Why did you choose the PRL and the Walker lab?

I wanted to gain experience in plant biology and metabolism to complement my background in crop production and agronomy. I was very interested in the 13C-CO2 labeling techniques and gas exchange methods that Berkley Walker is using in his lab, and the possibility of applying those to perennial grasses in field settings. It ended up working perfectly.

What resources at the PRL have you found beneficial?

The PRL has a wide plethora resource available for postdocs: I use photosynthesis instruments (Licor 6800, Multispeq) very frequently and in large number. I also enjoy how readily accessible many consumables are, from pipette tips to liquid nitrogen or a minivan to pick up visitors. Above all, I think the most valuable resource is its people, in my experience everyone is so knowledgeable and willing to collaborate.

Mauricio stands in a field of grass in front of a metal shelter. He is using an instrument to measure photosynthesis.
Mauricio measures photosynthesis inside a rainfall exclusion shelter to understand the effects of drought in perennial grasses.
Courtesy of Mauricio

What has your time at time at the PRL taught you thus far?

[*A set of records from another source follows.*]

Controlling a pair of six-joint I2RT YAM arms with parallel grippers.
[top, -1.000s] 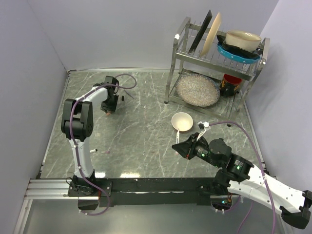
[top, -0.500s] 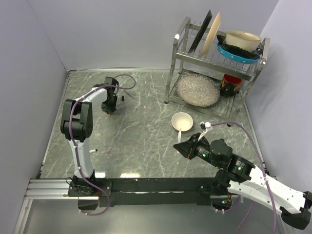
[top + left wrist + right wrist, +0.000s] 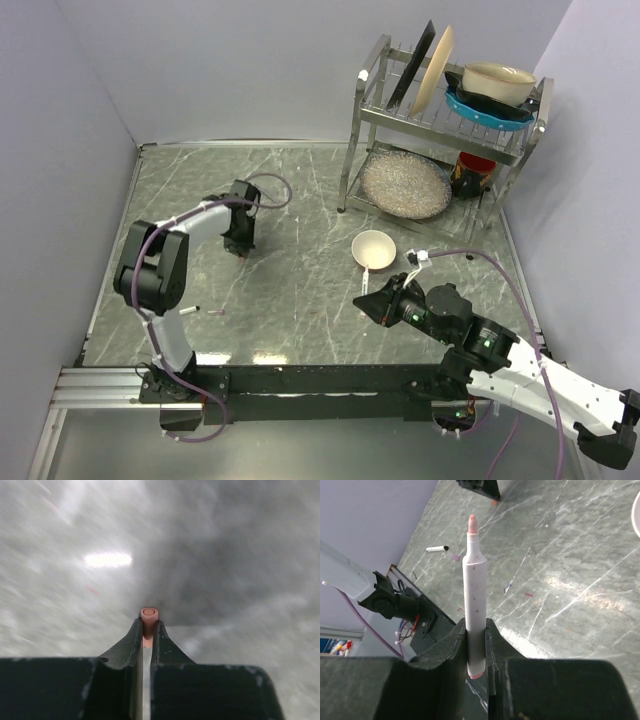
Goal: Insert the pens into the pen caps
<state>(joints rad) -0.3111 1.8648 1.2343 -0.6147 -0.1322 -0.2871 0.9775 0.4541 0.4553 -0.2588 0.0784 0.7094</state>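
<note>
marble table point(image 3: 300, 210): grey, veined, the work surface for both arms.
rack point(image 3: 440, 130): far right corner, loaded with dishes, out of the way of the job.
right gripper point(image 3: 476, 630): clamped on the rear end of a pen point(image 3: 474, 595), front right of the table. this leaves the tip free and pointing out across the table.
left gripper point(image 3: 148, 630): pinching a pink cap point(image 3: 149, 614) by its base, low over the table, mid-left.
bowl point(image 3: 372, 243): just beyond the right gripper.
pen: white barrel, pink tip bare, well apart from the cap.
spare pen point(image 3: 437, 548): black end, lying near the front left edge.
cap: mouth appears to face outward, placed to take a tip.
next (judgement): line up tip and cap mouth before pushing.
</note>
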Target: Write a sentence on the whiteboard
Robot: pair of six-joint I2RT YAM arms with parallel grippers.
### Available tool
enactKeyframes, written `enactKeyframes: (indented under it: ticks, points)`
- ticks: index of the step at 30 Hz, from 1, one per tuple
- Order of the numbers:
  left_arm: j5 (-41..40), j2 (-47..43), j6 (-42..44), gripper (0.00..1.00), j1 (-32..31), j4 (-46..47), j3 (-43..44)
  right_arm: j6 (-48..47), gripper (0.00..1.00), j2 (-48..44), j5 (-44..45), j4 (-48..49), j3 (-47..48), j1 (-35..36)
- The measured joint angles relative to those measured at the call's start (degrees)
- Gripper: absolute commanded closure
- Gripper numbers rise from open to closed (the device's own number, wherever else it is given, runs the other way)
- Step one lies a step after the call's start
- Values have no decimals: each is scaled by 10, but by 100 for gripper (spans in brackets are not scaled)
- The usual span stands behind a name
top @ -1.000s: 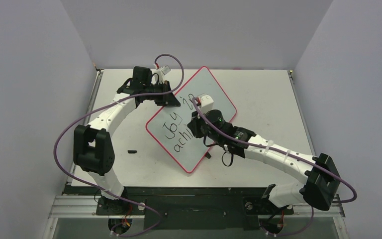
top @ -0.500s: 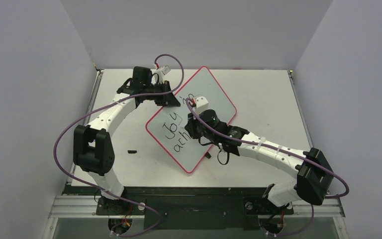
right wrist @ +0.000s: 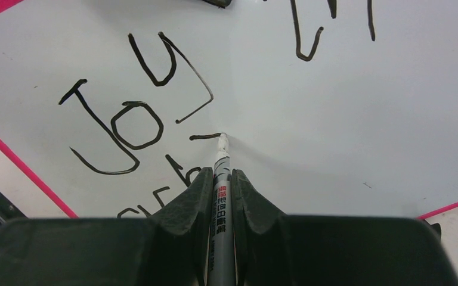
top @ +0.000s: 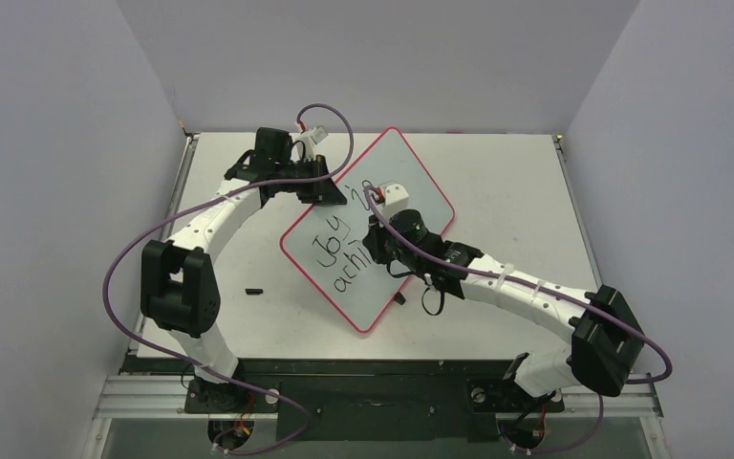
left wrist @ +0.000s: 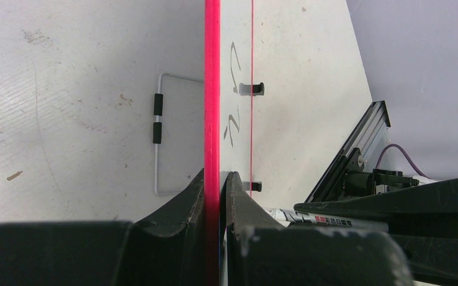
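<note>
The whiteboard point(top: 411, 182), pale with a red rim, stands tilted on the table. My left gripper point(top: 330, 191) is shut on its red rim point(left wrist: 213, 89) at the upper left edge, one finger on each side point(left wrist: 216, 179). My right gripper point(top: 382, 244) is shut on a grey marker point(right wrist: 221, 179). The marker's tip touches the board at the end of a short stroke, below and right of "Joy" point(right wrist: 125, 119). The sentence point(top: 336, 251) shows "Joy" and "achi" in the top view; the right arm hides what lies beyond. "in" point(right wrist: 310, 30) shows at the top of the right wrist view.
A small black cap point(top: 254, 289) lies on the table left of the board. A wire stand point(left wrist: 158, 119) with black sleeves sits behind the board. Grey walls close the table at left, back and right.
My right gripper with the marker shifted left along the board, then back right and slightly down. The left arm and the board have not moved.
</note>
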Motion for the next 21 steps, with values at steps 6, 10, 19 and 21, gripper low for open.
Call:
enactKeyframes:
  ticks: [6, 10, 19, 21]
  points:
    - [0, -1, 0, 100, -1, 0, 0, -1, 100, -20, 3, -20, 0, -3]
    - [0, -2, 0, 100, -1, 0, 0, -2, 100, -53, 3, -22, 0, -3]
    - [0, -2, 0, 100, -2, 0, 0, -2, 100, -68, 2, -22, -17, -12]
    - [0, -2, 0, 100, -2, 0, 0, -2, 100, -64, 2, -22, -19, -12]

During my time at the PRL, I have gained a more comprehensive understanding of plant biology. It has also taught me to think of plant research in a more comprehensive and collaborative way. Now I’m able to explore changes in photosynthesis, not only in terms of gas exchange and fluorescence but also in terms of metabolic fluxes and transcriptomics. 

Why would you recommend incoming postdocs to consider coming to the PRL?

Absolutely! People’s willingness to collaborate across disciplines and the vast resources at our disposal, make the PRL a great place to do high-level science.

This story is one of a five-part series highlighting postdoc, graduate student and undergraduate student voices within the PRL.